> Exercise brief:
Return nothing but the lines from the line containing "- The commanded" through the last line of the records, reproduced exactly.

(Data items)
Segment Open
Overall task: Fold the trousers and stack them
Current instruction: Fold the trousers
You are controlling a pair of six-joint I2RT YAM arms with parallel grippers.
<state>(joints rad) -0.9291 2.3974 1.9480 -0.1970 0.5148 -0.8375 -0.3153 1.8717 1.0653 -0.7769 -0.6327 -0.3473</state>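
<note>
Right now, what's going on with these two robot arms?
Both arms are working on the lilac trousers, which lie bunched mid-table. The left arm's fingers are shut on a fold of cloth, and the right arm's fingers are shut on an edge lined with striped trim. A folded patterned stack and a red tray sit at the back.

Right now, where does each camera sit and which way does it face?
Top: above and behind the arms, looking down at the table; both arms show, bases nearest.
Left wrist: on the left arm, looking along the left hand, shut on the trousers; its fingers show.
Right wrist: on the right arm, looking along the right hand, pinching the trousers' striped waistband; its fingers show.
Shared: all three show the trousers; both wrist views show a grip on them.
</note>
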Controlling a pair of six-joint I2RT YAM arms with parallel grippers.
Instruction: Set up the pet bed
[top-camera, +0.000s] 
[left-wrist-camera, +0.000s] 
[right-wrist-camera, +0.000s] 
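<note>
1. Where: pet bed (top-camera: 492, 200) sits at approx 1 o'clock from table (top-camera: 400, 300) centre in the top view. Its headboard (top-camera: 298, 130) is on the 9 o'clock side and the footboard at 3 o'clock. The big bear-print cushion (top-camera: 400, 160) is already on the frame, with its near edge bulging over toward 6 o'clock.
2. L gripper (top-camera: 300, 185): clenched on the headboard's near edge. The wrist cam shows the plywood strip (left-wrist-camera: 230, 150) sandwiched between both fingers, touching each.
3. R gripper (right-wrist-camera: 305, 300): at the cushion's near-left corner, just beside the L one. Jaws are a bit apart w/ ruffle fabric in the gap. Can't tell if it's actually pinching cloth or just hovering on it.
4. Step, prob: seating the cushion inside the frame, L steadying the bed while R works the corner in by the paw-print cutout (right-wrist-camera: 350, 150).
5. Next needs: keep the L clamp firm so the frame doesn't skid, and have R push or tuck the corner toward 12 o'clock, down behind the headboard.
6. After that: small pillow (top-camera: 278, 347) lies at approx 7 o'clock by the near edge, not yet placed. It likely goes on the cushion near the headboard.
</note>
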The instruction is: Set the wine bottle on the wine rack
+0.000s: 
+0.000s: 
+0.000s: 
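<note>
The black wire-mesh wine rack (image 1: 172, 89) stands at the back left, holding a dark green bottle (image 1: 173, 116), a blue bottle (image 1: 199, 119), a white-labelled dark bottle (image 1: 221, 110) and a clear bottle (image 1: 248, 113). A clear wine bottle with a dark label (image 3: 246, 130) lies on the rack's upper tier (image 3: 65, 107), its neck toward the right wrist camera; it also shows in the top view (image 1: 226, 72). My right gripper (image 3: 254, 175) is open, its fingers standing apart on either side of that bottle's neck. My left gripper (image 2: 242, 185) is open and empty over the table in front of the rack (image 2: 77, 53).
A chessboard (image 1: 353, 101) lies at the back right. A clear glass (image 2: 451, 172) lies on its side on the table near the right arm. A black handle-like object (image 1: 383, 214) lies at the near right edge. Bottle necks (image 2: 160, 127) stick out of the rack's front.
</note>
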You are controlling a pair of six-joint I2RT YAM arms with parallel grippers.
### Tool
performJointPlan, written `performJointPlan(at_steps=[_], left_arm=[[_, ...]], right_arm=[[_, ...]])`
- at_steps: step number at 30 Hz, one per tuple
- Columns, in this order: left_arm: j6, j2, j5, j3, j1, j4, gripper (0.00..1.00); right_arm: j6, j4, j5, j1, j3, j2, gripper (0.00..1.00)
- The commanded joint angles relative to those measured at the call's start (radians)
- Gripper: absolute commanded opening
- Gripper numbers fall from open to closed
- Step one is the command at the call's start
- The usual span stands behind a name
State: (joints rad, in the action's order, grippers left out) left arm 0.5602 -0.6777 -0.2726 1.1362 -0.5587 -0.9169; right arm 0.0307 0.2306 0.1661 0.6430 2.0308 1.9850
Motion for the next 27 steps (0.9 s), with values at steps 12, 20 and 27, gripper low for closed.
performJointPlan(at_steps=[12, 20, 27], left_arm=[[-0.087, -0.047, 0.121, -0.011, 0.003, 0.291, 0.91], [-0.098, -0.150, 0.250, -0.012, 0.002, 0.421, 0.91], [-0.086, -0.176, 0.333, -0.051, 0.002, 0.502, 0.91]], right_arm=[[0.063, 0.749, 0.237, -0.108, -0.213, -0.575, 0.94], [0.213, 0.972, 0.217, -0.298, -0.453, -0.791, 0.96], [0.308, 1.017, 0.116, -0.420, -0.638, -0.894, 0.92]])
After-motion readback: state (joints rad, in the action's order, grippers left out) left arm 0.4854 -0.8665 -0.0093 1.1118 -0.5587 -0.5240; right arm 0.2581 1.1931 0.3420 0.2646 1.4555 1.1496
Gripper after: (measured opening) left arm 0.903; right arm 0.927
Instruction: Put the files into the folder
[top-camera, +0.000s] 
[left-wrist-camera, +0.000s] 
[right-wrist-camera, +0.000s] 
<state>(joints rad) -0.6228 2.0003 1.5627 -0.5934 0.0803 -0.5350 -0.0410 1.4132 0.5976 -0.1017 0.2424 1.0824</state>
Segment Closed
> Reply to the exercise:
- The commanded joint angles relative to those measured at the call's start (radians)
- Gripper: absolute commanded opening
- Gripper numbers fall from open to closed
- Step one is the command at the call's start
- The usual span stands behind a name
State: (joints rad, in the action's order, grippers left out) left arm 0.5602 -0.6777 -0.2726 1.1362 -0.5587 -0.9169; right arm 0.0307 0.2306 0.1661 0.6430 2.0308 1.9850
Motion for the next 27 steps (0.9 s), with values at steps 12, 20 and 27, gripper low for closed.
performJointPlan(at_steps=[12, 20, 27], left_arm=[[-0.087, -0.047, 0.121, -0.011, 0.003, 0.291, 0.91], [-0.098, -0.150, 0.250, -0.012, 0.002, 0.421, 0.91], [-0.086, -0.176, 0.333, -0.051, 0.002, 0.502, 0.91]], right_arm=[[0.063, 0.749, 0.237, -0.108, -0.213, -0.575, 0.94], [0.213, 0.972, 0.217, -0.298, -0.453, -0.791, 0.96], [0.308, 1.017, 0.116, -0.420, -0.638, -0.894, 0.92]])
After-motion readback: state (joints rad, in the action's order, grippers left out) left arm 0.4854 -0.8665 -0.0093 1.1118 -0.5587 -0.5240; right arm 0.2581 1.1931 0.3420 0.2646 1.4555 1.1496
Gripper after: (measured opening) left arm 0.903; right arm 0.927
Instruction: Put the files into the folder
[top-camera, +0.000s] 
[left-wrist-camera, +0.000s] 
[right-wrist-camera, +0.000s] 
<state>(joints rad) -0.6228 2.0003 1.5627 -0.5934 0.0803 -0.5350 -0.0410 1.4132 0.5976 -0.1017 0.2424 1.0824</state>

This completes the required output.